Pronunciation Network Creation 
This section describes a systematic method for creating pronunciation networks in which a wide variety 
of contextual factors are used. In addition to using more contextual factors, our method of network creation 
has a number of inherent advantages, such as the ability to estimate allophone distributions from partial 
contextual descriptions. This method is data-intensive, using the data to determine possible pronunciations 
as well as to estimate the probabilities associated with each pronunciation. 

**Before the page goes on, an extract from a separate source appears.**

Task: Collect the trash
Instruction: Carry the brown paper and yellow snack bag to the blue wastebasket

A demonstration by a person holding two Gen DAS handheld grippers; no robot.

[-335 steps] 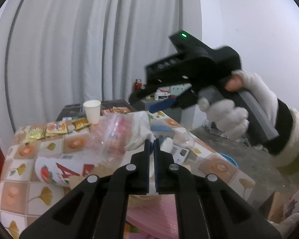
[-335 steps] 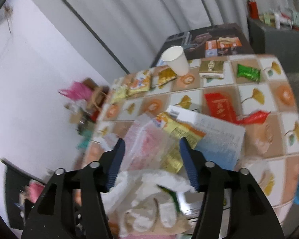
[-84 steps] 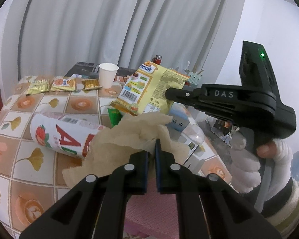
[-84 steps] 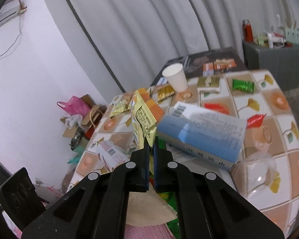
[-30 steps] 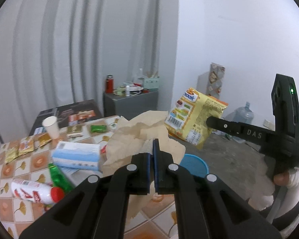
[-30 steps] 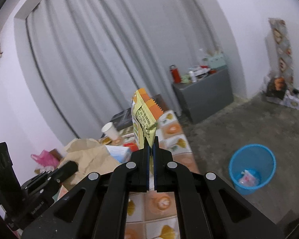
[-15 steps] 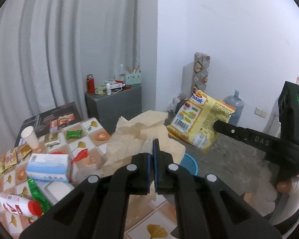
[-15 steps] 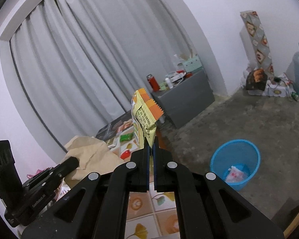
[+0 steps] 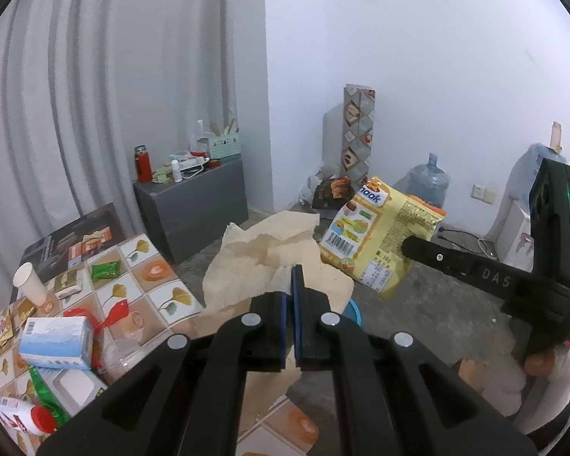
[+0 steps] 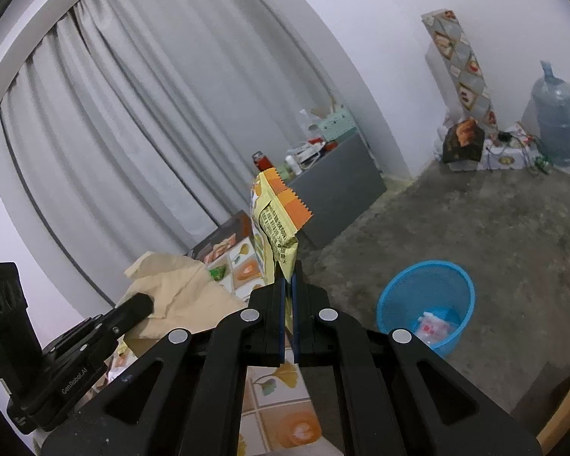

Mapping Dictionary Pronunciations 
Dictionary pronunciations of words are relatively coarse-grained in that they do not indicate allophonic 
variation. Phone-based speech recognition systems generally represent words using allophones rather than 
376 
dictionary baseforms because the allophones of a dictionary "phoneme" may be very different, as measured 
by the acoustic similarity metrics commonly employed in recognition systems. The allophonically-based 
pronunciations are usually represented compactly in a pronunciation network. In this section, we describe 
the creation of pronunciation networks from dictionary baseforms. The networks are produced by mapping 
the dictionary pronunciation of a word into an allophonic representation specified by the context trees. The 
dictionary that we use was developed at Xerox PARC and is called the X-Dictionary t. 
The mapping from a dictionary baseform to a set of possible pronunciations is characterized by the 
substitution, deletion, and insertion of sounds. Each dictionary sound may be realized as an allophone or 
it may be deleted. Therefore, substitution and deletion of a dictionary phoneme may be treated identically 
in mapping a dictionary baseform into a network of allophones. A context tree, which we call a "phoneme" 
tree, is used to describe the observed substitutions and deletions of a dictionary phoneme in transcriptions 
of speech. One phoneme tree is created for each of the 45 dictionary phonemes and the data in each tree 
defines the set of allophones observed in each context for a dictionary phoneme. 
In addition to modeling substitutions and deletions, as the phoneme trees do, pronunciation network 
creation also requires modeling of insertions. Insertions do not fit the substitution/deletion model in which 
a "phoneme" is realized as an allophone. Instead, insertions may occur between any pair of "phonemes." In 
addition, one must also model when insertions do not occur so that the probability of an insertion in any 
context can be predicted. These requirements are met by representing all insertions and non-insertions in 
one tree in which the contextual factors are redefined to be a set applicable to insertions. The contextual 
factors describing insertions do not describe the transformation of an underlying phoneme. Instead, the 
factors describe the context of the phonemes adjacent to where an insertion can occur. Contextual factors 
describing insertions are derived from factors describing the context of a phoneme by replacing each factor 
with ones describing the context of adjacent phonemes. For example, the factor stress is replaced with 
stress-of-preceding-phoneme and stress-of-following-phoneme. Since the new factors describe the context of 
adjacent phonemes, the value sentence-boundary is added to the allowable values of each factor to indicate 
the beginning or end of a sentence. In organizing the data to build an "insertion" tree, all pairs of phonemes 
in the training data are checked for whether or not an insertion occurred between them. If so, the context and 
insertion is noted; if not, the context and the fact that no insertion occurred is also noted. The "insertion" 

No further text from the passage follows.